Required work>
Here are some records; return them all exactly.

(Stored entries)
**********
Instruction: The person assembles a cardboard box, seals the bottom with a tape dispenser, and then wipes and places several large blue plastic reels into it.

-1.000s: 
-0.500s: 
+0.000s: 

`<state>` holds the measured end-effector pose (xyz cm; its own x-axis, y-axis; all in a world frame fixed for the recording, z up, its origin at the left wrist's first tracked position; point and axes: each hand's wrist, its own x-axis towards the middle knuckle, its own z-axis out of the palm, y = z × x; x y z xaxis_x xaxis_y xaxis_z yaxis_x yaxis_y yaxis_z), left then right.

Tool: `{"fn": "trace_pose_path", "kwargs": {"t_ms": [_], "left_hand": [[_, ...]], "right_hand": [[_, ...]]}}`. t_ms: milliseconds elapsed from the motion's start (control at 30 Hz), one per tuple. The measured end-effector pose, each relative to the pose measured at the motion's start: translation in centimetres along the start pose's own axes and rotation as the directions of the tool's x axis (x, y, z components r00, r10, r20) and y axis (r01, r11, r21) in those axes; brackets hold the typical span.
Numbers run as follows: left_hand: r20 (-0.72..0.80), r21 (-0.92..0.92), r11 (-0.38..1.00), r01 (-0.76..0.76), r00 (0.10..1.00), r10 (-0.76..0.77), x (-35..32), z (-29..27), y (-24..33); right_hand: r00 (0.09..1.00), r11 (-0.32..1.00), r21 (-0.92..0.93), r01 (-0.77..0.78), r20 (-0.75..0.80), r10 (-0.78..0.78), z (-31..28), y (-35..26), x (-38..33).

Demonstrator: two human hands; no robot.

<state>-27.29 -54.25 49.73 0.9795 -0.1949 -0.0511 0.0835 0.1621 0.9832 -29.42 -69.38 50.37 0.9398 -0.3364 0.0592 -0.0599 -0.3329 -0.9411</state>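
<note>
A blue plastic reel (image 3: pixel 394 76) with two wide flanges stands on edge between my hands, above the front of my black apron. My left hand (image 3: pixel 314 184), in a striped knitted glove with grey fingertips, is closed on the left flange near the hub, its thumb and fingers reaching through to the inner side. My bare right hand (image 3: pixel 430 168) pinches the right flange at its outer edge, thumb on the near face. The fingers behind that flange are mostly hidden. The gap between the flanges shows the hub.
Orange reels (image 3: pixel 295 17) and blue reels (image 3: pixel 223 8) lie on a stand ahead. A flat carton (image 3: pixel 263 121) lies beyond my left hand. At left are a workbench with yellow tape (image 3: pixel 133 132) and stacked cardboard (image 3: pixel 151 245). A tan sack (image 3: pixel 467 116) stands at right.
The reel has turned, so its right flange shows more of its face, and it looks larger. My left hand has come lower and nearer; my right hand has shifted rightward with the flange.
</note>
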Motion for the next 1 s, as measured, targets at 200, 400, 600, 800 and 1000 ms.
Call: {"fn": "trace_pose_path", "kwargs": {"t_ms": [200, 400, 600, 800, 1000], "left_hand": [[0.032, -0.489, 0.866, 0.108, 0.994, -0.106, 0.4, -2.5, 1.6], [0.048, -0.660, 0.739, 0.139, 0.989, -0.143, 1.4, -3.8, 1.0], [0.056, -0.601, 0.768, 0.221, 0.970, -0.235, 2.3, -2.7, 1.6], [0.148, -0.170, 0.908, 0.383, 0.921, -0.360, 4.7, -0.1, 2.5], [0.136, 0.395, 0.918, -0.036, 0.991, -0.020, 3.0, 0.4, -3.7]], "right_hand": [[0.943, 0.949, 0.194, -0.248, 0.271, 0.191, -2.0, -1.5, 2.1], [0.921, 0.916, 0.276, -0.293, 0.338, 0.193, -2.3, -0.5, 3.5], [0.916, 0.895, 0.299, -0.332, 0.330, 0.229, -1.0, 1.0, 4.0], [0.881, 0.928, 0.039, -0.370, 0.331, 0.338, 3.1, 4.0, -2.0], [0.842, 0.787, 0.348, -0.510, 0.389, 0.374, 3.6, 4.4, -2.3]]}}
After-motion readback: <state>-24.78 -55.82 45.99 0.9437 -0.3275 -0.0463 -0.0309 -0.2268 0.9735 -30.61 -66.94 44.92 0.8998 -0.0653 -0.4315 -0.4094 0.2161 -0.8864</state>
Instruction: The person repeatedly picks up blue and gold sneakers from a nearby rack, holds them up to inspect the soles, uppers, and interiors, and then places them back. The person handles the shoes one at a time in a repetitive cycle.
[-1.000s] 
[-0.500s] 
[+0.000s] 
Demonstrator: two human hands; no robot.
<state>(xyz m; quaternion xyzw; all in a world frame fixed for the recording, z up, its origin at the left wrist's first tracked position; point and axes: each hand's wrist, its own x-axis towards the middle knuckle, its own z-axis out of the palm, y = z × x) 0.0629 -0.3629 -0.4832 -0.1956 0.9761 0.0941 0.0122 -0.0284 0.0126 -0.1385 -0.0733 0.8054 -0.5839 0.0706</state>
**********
Output>
Instruction: The person assembles a cardboard box, seals the bottom with a tape dispenser, and then wipes and places several large blue plastic reels into it.

-1.000s: 
-0.500s: 
+0.000s: 

`<state>` holds the measured end-effector pose (xyz cm; its own x-axis, y-axis; all in a world frame fixed for the recording, z up, its origin at the left wrist's first tracked position; point and axes: each hand's wrist, its own x-axis towards the middle knuckle, its own z-axis out of the palm, y = z × x; x y z xaxis_x xaxis_y xaxis_z yaxis_x yaxis_y yaxis_z), left then right.

Tool: `{"fn": "trace_pose_path", "kwargs": {"t_ms": [_], "left_hand": [[_, ...]], "right_hand": [[_, ...]]}}`. t_ms: milliseconds elapsed from the motion's start (control at 30 Hz), one per tuple. The measured end-effector pose, each relative to the pose measured at the motion's start: translation in centimetres along the start pose's own axes and rotation as the directions of the tool's x axis (x, y, z components r00, r10, r20) and y axis (r01, r11, r21) in those axes; brackets hold the typical span.
Numbers run as follows: left_hand: r20 (-0.72..0.80), r21 (-0.92..0.92), r11 (-0.38..1.00), r01 (-0.76..0.76), r00 (0.10..1.00), r10 (-0.76..0.77), x (-35..32), z (-29..27), y (-24..33); right_hand: r00 (0.09..1.00), r11 (-0.32..1.00), r21 (-0.92..0.93), r01 (-0.77..0.78), r20 (-0.75..0.80), r10 (-0.78..0.78), z (-31..28), y (-35..26), x (-38..33).

Demonstrator: two human hands; no robot.

<state>-27.29 -54.25 49.73 0.9795 -0.1949 -0.0511 0.0835 0.1621 0.9832 -29.42 -69.38 50.37 0.9398 -0.3364 0.0592 -0.0599 -0.3329 -0.9411</state>
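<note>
A blue plastic reel (image 3: pixel 394 76) with two wide flanges stands on edge between my hands, above the front of my black apron. My left hand (image 3: pixel 314 184), in a striped knitted glove with grey fingertips, is closed on the left flange near the hub, its thumb and fingers reaching through to the inner side. My bare right hand (image 3: pixel 430 168) pinches the right flange at its outer edge, thumb on the near face. The fingers behind that flange are mostly hidden. The gap between the flanges shows the hub.
Orange reels (image 3: pixel 295 17) and blue reels (image 3: pixel 223 8) lie on a stand ahead. A flat carton (image 3: pixel 263 121) lies beyond my left hand. At left are a workbench with yellow tape (image 3: pixel 133 132) and stacked cardboard (image 3: pixel 151 245). A tan sack (image 3: pixel 467 116) stands at right.
The reel has turned, so its right flange shows more of its face, and it looks larger. My left hand has come lower and nearer; my right hand has shifted rightward with the flange.
</note>
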Motion for the next 1 s, as measured, targets at 200, 400, 600, 800 and 1000 ms.
Call: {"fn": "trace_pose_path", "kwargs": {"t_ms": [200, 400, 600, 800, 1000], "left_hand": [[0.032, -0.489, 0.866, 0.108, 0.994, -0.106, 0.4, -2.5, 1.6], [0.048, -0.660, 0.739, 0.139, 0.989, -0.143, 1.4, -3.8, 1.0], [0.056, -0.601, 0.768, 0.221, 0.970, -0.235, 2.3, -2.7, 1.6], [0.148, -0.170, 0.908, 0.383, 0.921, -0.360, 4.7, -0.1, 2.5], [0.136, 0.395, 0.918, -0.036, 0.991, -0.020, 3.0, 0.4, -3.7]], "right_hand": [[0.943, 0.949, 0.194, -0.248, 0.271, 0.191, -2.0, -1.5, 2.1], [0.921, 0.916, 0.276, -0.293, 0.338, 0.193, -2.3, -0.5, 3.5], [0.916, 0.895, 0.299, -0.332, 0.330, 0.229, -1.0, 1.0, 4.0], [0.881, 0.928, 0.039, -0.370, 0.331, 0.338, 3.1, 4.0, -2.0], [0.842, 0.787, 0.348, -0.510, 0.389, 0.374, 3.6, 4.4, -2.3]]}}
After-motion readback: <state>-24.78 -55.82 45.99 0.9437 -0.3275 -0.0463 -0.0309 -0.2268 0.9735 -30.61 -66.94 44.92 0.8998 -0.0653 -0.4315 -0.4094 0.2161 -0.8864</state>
Instruction: The person repeatedly picks up blue and gold sneakers from a nearby rack, holds them up to inspect the soles, uppers, and interiors, and then places them back. The person handles the shoes one at a time in a repetitive cycle.
[-1.000s] 
[-0.500s] 
[+0.000s] 
Demonstrator: two human hands; no robot.
<state>(xyz m; quaternion xyzw; all in a world frame fixed for the recording, z up, its origin at the left wrist's first tracked position; point and axes: each hand's wrist, its own x-axis towards the middle knuckle, its own z-axis out of the palm, y = z × x) 0.0629 -0.3629 -0.4832 -0.1956 0.9761 0.0941 0.0122 -0.0284 0.0126 -0.1385 -0.0733 0.8054 -0.5839 0.0706</state>

This output requires nothing further.